= DESCRIPTION OF THE TASK =
Find "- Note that" and "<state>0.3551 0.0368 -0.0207" in the records below. Copy the lines holding them and every line between, exactly, and no others.

(Data items)
========================
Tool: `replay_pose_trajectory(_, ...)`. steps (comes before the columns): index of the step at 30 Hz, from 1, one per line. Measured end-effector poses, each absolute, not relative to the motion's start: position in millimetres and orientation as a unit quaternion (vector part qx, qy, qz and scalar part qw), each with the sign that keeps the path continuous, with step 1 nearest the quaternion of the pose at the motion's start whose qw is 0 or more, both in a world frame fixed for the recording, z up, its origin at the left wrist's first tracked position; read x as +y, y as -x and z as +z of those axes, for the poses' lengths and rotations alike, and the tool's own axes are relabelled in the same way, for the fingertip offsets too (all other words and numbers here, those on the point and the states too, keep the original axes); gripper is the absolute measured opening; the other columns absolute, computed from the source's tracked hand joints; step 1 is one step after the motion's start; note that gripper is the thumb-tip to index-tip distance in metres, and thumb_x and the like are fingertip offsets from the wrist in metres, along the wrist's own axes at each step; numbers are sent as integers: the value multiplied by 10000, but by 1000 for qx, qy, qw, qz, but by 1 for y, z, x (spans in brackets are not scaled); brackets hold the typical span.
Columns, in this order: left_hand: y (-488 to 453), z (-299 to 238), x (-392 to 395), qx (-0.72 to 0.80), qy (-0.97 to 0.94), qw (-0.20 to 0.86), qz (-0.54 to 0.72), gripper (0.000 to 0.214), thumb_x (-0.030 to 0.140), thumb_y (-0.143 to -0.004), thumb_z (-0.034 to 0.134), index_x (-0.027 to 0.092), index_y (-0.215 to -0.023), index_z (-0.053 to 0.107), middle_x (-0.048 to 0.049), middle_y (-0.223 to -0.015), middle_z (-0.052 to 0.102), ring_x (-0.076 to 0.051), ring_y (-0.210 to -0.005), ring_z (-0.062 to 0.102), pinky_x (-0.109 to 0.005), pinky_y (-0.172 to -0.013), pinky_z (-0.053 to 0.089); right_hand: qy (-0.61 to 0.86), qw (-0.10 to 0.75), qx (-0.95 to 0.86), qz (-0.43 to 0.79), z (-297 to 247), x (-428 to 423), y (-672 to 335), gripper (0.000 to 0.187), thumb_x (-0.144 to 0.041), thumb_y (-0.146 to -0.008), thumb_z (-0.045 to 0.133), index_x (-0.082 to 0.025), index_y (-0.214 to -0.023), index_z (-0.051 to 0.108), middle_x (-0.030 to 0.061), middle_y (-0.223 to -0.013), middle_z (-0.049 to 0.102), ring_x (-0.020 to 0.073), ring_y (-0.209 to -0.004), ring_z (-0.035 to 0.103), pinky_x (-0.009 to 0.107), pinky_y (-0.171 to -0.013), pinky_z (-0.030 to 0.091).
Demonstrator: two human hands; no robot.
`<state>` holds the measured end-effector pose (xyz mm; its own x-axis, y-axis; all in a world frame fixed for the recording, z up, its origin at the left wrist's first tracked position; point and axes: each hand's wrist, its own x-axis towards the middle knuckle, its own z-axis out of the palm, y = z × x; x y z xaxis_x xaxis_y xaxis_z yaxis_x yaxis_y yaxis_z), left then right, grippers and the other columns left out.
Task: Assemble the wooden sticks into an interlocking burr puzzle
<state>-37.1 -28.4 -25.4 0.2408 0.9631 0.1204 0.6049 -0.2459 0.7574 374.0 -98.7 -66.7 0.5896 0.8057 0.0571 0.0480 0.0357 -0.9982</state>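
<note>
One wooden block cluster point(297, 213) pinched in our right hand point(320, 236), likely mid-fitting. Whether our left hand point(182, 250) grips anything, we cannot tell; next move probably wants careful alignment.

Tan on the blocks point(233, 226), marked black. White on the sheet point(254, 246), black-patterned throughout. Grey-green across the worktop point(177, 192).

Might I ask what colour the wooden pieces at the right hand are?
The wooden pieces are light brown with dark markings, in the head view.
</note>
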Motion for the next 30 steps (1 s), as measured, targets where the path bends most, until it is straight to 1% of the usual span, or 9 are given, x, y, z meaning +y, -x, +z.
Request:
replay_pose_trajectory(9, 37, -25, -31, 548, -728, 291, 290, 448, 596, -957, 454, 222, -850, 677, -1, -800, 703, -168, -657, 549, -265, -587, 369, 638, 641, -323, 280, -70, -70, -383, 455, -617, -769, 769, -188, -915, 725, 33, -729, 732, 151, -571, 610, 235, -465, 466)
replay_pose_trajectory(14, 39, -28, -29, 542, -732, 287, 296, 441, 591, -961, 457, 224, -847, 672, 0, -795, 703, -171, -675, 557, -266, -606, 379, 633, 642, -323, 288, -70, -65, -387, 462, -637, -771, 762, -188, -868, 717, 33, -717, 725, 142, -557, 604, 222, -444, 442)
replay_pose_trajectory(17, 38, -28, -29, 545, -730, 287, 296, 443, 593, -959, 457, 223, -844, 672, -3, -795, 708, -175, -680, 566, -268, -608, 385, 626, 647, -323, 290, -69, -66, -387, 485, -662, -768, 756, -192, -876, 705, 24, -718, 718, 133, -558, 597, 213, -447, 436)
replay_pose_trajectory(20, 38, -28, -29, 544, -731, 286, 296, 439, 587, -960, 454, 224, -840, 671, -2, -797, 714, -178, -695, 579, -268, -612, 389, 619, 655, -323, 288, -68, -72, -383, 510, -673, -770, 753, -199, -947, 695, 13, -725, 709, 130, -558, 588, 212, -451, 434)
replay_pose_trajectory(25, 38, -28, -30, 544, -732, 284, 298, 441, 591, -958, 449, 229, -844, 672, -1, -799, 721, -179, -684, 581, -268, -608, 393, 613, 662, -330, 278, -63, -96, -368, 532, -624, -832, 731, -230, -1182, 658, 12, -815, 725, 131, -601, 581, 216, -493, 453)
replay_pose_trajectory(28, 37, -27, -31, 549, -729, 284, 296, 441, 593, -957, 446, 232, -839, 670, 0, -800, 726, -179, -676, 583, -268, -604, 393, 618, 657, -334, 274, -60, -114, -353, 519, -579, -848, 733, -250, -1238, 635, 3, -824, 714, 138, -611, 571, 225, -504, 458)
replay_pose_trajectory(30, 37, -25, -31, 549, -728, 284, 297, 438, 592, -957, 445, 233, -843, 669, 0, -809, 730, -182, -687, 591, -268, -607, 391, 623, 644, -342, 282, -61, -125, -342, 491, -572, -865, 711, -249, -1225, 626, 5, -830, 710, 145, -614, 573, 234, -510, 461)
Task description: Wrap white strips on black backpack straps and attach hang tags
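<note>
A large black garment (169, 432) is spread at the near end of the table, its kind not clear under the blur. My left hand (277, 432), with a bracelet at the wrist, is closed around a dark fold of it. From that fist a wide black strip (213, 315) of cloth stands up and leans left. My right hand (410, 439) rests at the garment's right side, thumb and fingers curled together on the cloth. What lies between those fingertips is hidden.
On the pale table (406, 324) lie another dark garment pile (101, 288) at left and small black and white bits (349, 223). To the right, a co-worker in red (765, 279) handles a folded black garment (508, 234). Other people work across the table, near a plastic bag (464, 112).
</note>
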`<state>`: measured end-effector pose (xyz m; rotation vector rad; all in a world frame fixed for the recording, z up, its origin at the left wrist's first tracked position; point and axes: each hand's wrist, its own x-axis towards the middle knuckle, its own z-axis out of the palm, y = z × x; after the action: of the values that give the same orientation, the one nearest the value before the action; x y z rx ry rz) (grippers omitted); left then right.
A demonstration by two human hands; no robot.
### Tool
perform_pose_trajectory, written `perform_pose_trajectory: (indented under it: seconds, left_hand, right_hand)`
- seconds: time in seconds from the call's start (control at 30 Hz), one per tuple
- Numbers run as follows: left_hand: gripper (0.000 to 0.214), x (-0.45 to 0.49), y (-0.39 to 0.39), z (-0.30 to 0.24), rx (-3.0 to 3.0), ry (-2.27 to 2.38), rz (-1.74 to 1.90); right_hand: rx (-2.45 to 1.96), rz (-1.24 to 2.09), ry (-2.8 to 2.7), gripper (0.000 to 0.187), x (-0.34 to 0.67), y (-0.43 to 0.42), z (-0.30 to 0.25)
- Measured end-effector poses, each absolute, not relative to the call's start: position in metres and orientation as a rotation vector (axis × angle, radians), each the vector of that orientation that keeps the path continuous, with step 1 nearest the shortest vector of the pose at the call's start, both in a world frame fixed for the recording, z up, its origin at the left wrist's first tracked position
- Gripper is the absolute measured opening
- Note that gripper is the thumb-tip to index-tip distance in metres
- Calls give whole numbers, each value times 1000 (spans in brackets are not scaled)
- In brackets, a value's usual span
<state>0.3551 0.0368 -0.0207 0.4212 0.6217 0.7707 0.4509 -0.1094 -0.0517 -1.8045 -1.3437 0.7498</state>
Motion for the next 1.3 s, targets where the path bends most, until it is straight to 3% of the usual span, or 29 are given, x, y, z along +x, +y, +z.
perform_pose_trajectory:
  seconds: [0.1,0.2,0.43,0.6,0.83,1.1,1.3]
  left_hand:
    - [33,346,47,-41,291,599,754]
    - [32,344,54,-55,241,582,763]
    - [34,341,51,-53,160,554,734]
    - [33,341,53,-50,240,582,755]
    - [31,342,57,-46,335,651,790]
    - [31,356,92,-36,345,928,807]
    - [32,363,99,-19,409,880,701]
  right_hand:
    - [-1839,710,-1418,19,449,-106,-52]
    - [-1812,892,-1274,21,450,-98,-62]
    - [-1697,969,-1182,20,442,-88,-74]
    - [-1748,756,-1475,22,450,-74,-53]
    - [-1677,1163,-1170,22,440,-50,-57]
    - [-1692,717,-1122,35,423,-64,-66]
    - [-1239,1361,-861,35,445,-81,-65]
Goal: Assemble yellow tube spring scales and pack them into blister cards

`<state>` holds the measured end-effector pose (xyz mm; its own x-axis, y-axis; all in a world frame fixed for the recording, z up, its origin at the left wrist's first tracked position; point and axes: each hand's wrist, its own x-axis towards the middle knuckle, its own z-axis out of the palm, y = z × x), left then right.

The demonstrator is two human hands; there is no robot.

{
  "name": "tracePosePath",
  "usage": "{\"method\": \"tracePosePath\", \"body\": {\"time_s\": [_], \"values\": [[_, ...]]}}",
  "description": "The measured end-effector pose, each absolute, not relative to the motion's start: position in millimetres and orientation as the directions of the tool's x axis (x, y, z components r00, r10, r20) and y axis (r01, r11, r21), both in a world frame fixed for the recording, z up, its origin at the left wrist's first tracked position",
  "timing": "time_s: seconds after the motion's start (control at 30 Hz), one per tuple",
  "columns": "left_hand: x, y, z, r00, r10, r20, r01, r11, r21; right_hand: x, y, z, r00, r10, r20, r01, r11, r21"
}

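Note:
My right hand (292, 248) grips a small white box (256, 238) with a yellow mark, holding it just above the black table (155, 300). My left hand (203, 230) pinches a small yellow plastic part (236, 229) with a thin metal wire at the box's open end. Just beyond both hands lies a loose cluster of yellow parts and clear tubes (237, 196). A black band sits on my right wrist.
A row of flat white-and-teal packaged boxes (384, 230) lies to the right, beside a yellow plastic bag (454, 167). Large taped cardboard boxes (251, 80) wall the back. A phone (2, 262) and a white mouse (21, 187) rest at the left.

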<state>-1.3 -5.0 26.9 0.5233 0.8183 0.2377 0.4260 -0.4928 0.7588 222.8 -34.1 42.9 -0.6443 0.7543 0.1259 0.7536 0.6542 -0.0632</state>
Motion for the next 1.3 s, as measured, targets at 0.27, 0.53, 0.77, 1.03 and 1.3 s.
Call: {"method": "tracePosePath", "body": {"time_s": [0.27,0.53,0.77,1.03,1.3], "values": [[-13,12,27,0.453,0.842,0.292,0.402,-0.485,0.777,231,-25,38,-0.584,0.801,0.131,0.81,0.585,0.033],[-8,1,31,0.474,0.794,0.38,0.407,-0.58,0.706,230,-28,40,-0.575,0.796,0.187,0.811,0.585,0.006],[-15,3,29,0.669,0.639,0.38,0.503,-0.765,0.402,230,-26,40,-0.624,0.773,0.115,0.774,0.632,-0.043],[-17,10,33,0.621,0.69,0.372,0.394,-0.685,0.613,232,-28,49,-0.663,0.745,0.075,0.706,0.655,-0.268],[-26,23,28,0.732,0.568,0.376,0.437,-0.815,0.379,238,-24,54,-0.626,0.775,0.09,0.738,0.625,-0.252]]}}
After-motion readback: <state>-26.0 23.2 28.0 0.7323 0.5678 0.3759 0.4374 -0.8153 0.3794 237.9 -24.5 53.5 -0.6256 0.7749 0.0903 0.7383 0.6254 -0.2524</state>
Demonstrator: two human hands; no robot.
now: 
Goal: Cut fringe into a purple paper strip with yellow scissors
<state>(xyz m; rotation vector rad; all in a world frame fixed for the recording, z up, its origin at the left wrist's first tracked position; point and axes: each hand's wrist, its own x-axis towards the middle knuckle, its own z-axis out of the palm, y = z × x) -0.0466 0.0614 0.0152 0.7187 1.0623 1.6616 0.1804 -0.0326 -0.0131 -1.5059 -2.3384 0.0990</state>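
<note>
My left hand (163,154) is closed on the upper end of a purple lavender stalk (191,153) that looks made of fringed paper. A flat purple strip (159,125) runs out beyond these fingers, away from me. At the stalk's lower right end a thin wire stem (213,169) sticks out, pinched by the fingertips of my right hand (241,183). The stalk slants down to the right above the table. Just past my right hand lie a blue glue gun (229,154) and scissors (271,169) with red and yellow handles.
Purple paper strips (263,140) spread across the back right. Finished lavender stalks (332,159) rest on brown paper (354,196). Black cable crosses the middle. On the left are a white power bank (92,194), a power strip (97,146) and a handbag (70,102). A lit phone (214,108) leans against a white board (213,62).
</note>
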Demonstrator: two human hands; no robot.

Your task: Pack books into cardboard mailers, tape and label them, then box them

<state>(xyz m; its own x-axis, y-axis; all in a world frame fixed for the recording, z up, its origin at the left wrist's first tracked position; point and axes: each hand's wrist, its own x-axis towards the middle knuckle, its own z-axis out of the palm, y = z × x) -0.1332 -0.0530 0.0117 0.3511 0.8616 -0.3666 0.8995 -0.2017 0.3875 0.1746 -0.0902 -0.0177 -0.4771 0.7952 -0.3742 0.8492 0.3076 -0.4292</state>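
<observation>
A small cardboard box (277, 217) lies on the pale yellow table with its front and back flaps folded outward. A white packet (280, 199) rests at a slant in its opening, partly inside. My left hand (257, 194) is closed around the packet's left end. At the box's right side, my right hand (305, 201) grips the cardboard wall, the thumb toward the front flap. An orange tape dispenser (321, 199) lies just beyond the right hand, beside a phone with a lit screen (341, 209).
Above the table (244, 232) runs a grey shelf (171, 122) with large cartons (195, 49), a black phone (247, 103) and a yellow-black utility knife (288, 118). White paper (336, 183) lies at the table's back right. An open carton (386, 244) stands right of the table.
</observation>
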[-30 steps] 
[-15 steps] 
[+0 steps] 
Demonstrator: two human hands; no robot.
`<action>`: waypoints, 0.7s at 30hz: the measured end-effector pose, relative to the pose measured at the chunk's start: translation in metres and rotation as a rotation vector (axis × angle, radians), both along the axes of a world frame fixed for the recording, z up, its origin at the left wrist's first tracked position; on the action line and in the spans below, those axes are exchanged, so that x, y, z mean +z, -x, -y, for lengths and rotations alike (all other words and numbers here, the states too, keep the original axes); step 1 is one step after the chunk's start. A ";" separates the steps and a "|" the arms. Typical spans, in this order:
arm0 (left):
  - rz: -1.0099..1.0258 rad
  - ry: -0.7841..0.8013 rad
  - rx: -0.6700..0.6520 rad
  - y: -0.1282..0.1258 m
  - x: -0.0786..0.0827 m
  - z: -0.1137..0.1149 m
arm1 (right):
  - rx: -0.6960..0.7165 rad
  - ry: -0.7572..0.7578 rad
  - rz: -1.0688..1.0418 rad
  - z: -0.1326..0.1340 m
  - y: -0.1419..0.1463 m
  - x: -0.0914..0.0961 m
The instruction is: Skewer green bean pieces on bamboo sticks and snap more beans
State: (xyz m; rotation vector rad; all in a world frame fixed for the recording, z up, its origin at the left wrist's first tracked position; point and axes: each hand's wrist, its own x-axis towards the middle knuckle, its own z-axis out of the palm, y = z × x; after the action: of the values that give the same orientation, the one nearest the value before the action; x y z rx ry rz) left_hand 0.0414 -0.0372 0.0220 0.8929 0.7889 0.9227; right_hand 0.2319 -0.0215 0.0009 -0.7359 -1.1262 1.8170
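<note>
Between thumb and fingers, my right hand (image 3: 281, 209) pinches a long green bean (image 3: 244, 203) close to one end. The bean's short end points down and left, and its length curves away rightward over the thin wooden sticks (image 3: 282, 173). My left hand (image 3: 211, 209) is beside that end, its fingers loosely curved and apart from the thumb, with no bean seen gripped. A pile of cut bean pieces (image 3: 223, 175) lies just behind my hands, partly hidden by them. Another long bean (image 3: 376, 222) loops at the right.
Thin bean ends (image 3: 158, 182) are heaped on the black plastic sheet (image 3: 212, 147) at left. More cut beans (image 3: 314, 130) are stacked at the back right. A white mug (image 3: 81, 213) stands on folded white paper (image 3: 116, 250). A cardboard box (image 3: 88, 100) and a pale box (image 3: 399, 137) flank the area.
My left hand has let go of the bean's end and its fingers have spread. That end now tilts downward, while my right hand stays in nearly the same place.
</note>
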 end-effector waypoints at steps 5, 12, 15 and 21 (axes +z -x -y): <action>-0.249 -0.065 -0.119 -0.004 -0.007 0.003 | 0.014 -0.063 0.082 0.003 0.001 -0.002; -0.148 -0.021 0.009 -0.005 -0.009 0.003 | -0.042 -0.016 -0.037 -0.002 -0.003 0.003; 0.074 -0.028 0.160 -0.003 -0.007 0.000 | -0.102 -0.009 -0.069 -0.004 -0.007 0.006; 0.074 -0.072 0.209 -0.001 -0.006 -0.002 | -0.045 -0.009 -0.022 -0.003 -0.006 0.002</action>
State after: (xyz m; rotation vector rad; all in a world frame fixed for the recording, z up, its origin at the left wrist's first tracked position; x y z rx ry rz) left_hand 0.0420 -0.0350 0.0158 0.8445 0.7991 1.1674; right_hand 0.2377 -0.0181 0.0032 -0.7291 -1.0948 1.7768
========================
= RESULT =
- Note that gripper is the thumb-tip to index-tip distance in metres
- Calls give whole numbers, each value times 1000 (spans in brackets are not scaled)
- In brackets, a value's usual span
<state>0.3551 0.0368 -0.0207 0.4212 0.6217 0.7707 0.4509 -0.1094 -0.0517 -1.8045 -1.3437 0.7498</state>

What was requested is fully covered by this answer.